The plan command shows you the difference between the current state and the configuration you intend to apply.
Finally, apply adapts the selected Openshift project to the new service configuration .
.PHONY: init
init:
terraform init
terraform get
.PHONY: plan
plan:
terraform plan
.PHONY: apply
apply:
terraform apply
Apply Terraform Openshift Templates
The created Openshift templates are ready to be applied.

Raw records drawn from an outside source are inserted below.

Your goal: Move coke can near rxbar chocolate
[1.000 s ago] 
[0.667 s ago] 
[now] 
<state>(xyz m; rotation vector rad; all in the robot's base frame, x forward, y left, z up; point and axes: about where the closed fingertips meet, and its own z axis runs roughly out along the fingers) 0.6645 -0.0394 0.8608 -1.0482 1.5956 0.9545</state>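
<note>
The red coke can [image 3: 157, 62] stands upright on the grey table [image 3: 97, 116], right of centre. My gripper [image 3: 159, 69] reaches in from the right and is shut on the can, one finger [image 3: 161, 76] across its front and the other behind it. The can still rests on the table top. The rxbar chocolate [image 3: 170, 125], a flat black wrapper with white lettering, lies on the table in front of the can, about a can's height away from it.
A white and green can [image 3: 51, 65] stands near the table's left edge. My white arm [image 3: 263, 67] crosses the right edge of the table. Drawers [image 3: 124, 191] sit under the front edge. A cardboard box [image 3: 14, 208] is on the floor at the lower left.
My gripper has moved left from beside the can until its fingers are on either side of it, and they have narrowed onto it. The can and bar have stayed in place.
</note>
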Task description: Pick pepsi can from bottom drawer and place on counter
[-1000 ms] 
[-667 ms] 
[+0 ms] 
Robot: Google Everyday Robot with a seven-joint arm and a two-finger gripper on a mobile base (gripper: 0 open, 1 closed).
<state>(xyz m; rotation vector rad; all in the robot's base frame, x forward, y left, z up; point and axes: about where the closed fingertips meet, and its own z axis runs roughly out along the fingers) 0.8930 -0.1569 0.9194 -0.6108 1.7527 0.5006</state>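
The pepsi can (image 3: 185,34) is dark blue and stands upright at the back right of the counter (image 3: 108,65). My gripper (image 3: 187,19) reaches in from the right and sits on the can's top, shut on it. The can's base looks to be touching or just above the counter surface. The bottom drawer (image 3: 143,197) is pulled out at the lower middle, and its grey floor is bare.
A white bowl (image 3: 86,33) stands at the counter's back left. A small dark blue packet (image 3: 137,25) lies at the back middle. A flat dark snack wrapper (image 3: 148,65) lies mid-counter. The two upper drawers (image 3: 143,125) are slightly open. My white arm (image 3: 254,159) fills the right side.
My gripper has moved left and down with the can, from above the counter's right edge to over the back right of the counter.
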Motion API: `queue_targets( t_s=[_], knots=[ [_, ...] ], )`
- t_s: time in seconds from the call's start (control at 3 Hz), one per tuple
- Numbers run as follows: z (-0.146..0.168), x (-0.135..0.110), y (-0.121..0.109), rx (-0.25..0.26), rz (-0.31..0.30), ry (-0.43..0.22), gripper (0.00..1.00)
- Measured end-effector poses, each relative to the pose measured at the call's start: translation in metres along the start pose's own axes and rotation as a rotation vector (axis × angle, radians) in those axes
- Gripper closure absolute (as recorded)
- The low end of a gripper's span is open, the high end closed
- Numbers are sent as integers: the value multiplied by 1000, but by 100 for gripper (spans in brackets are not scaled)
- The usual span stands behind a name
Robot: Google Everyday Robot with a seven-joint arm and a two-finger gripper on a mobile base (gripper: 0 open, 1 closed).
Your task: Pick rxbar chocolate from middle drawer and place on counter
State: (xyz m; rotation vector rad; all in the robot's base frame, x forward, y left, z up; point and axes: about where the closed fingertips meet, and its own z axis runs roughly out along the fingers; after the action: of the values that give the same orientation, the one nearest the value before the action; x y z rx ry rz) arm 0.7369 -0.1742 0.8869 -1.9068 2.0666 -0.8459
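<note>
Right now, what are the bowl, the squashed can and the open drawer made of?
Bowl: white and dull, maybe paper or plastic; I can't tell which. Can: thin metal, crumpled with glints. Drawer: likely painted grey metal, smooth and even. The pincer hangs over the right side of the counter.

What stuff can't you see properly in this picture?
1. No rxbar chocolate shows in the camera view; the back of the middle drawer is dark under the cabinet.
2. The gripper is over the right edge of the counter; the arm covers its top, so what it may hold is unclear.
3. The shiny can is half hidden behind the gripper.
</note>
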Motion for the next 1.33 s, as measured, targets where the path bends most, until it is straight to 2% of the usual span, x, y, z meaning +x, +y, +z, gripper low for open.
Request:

resource "null_resource" "apps_service_compile_imagestream" {
provisioner "local-exec" {
command = "oc create is apps-service-compile"
}
}
resource "null_resource" "apps_service_run_imagestream" {
provisioner "local-exec" {
command = "oc create is apps-service-run"
}
}
resource "null_resource" "apps_service_compile" {
provisioner "local-exec" {
command = "oc apply -f openshift\\apps_service_compile_bc.yaml"
}
}
resource "null_resource" "apps_service_run" {
provisioner "local-exec" {
command = "oc apply -f openshift\\apps_service_run_bc.yaml"
}
}
resource "null_resource" "apps_service_pipeline" {
provisioner "local-exec" {
command = "oc apply -f openshift\\apps_service_pipeline.yaml"
}
}
We apply the configuration defined in the yaml file to a resource with
provisioner "local-exec" {
command = "oc apply -f openshift\\<configfile>.yaml"
}
An imagestream is for the compilation step and the seperate execution is created by
provisioner "local-exec" {
command = "oc create is <imageStreamName>"
}
The create command parses the given configuration file and creates the resources in Openshift. Any existing resources are ignored.
Deploy Service in Openshift
To deploy a new version of the app service, start a command line and log in into Openshift with
oc login
The first time, you are asked for the server URL of the Openshift instance you want to connect with. Also enter your username and password.
If you are working with several Openshift projects, you can select one with
oc project <projectName>
Roll out the latest image of the service to the selected instance with
oc tag apps-service-run:latest apps-service-run:deploy-prod
-oc rollout latest apps-service -n my-project
The tag command allows you to take an existing image from an image stream and to set it as the most recent image for a tag in another image stream.
Here, we tag the current image from the image stream apps-service-run and tag latest into the image stream apps-service-run with tag deploy-prod.